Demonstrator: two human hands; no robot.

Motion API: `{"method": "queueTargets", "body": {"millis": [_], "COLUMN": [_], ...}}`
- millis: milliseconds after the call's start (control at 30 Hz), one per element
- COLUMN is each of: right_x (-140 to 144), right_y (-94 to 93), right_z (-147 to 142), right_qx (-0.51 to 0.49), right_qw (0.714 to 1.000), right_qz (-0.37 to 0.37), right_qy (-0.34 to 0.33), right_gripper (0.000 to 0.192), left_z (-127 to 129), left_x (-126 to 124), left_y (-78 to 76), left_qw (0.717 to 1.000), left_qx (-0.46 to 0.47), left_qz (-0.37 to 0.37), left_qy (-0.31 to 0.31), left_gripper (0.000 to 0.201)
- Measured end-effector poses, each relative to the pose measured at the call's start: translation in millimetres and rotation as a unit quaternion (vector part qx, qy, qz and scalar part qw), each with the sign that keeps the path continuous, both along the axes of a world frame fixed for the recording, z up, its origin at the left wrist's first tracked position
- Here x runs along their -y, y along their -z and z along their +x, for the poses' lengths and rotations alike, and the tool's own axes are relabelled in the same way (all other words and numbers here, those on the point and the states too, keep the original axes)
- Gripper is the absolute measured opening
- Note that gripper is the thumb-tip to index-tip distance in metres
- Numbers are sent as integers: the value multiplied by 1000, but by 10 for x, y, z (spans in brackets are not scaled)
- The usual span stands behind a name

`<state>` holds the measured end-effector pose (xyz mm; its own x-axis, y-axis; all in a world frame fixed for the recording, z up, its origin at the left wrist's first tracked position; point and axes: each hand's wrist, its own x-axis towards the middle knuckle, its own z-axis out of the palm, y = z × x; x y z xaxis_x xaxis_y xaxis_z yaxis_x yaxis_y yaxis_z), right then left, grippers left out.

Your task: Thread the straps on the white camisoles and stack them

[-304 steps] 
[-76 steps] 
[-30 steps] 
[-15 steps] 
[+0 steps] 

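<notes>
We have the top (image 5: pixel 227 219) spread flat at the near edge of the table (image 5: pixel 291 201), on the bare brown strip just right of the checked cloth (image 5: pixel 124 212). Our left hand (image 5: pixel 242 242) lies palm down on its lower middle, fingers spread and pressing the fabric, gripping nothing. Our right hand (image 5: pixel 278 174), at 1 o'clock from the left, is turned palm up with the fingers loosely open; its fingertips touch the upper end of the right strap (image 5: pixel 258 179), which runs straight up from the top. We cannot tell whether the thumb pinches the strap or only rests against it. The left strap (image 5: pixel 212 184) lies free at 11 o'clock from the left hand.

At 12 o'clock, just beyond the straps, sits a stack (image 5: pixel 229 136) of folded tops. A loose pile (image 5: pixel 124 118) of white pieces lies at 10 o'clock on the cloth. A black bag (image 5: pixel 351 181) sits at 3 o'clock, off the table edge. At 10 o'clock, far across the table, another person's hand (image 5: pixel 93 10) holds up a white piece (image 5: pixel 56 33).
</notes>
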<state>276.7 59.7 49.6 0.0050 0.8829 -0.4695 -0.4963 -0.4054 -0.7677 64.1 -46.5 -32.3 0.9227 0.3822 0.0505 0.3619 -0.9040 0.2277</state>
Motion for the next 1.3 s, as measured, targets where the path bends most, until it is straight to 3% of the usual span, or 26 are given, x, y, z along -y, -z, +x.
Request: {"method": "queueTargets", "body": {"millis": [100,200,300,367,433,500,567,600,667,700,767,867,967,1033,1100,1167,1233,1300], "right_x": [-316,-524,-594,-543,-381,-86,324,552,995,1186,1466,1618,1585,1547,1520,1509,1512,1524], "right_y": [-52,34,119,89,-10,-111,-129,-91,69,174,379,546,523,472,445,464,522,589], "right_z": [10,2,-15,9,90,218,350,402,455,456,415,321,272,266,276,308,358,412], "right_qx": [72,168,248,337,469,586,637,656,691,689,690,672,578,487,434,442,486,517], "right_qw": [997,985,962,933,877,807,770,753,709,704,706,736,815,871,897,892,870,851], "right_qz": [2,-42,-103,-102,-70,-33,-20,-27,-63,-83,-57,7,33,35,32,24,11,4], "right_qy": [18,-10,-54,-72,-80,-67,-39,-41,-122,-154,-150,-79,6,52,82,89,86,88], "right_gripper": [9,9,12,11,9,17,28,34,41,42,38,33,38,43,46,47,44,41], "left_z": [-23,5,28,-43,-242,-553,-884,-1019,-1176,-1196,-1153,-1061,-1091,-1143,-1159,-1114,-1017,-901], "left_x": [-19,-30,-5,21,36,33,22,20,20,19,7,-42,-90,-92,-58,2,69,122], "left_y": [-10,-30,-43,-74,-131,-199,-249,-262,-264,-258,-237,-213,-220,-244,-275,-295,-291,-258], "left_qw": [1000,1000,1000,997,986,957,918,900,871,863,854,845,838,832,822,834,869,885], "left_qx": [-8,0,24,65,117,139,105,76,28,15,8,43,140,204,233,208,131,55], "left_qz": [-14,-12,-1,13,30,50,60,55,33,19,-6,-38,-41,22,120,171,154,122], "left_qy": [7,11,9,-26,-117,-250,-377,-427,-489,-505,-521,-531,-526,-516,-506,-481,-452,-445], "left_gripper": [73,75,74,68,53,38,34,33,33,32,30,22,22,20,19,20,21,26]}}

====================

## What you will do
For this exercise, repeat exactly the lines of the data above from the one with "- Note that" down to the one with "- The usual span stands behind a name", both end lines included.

## Task solution
- Note that gripper is the thumb-tip to index-tip distance in metres
- Numbers are sent as integers: the value multiplied by 1000, but by 10 for x, y, z (spans in brackets are not scaled)
- The usual span stands behind a name

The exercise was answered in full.